XR Research: Extended Reality, Spatial Interaction & QoE

Research overview

I investigate how immersive and interactive systems can be designed and evaluated to improve experience quality, task performance, and trust.

What I Research (in plain language)

I study how virtual and augmented reality systems can be built so they actually work well for people — not just technically, but in terms of how natural, comfortable, and useful they feel. My lab measures user experience using questionnaires, eye tracking, and physiological sensors, and applies these findings to improve VR/AR for training, healthcare, and everyday use.

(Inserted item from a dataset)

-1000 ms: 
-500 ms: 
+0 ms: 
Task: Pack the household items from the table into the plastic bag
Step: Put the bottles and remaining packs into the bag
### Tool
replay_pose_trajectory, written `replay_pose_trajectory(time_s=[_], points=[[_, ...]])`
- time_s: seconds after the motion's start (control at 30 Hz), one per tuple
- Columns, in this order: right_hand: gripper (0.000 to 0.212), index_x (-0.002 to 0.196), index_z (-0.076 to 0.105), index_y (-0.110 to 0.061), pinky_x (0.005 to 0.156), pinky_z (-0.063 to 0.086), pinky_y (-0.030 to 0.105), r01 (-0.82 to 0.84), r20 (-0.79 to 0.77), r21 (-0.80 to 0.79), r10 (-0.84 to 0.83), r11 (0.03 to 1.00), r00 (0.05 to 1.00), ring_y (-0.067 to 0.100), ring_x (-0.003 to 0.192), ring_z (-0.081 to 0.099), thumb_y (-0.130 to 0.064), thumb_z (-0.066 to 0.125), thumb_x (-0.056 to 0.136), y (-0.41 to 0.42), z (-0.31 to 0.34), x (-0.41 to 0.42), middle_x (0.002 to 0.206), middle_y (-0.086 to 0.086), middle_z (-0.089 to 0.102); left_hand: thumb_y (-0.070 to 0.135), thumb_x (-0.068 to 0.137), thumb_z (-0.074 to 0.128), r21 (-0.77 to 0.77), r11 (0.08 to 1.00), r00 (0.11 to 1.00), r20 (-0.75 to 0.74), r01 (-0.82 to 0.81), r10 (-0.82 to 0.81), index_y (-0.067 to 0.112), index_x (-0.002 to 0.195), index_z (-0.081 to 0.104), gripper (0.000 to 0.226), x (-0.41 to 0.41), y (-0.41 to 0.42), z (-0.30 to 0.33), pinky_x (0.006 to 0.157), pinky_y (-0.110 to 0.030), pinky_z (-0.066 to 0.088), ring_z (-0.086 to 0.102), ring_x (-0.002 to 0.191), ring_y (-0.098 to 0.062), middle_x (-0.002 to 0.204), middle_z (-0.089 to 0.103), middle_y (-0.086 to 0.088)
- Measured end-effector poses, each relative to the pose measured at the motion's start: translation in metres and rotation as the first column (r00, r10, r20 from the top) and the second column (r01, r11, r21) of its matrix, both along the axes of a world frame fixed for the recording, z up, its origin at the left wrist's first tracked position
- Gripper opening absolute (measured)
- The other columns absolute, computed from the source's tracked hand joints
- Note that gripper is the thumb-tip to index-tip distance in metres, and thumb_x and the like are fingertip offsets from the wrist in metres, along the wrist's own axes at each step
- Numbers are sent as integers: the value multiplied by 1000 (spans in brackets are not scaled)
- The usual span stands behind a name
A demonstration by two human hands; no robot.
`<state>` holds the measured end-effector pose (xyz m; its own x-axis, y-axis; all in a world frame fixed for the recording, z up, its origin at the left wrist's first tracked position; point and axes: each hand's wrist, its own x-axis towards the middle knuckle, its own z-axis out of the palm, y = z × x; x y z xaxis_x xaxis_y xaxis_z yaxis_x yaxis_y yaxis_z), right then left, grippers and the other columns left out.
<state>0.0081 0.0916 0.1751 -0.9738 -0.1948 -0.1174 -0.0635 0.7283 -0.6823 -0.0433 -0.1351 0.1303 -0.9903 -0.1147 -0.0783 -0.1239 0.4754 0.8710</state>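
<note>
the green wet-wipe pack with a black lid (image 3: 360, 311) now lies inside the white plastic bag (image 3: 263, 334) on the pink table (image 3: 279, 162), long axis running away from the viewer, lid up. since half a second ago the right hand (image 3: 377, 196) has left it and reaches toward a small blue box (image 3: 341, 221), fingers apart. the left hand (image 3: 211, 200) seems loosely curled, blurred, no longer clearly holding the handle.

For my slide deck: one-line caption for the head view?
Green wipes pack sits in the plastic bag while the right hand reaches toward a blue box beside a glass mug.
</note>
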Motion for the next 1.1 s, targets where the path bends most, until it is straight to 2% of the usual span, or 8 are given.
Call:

What distinguishes this lab

Most XR research either studies interaction in the lab or measures physiology separately. We do both together, and we take XR outside the lab — into hospitals, public spaces, and safety-critical training environments. This combination — multimodal measurement (EEG, eye tracking, behavioral coding) coupled with ecologically valid XR deployments — lets us answer questions that neither approach alone can address: not just “does this feel good?” but “what do bodies and brains reveal about quality that users cannot consciously articulate?”

The result is a research profile that crosses from standardization (ITU-T, ETSI) to clinical deployment, with a unifying thread: making immersive systems measurably better for real people in real contexts.

Methods toolbox

Eye tracking · Physiological sensing · Behavioral coding · QoE questionnaires · Simulator studies · Statistical analysis · Multimodal fusion

Related outputs: Psychophysiology-tagged work and QoE-tagged work.

Cross-cutting application domains

Safety-critical training · Public-space MR · Digital twins · Health communication · Intelligent agents

Research lines

Digital Health & Learning

Why it matters: Human-centered XR can improve engagement and measurable outcomes in education and health communication.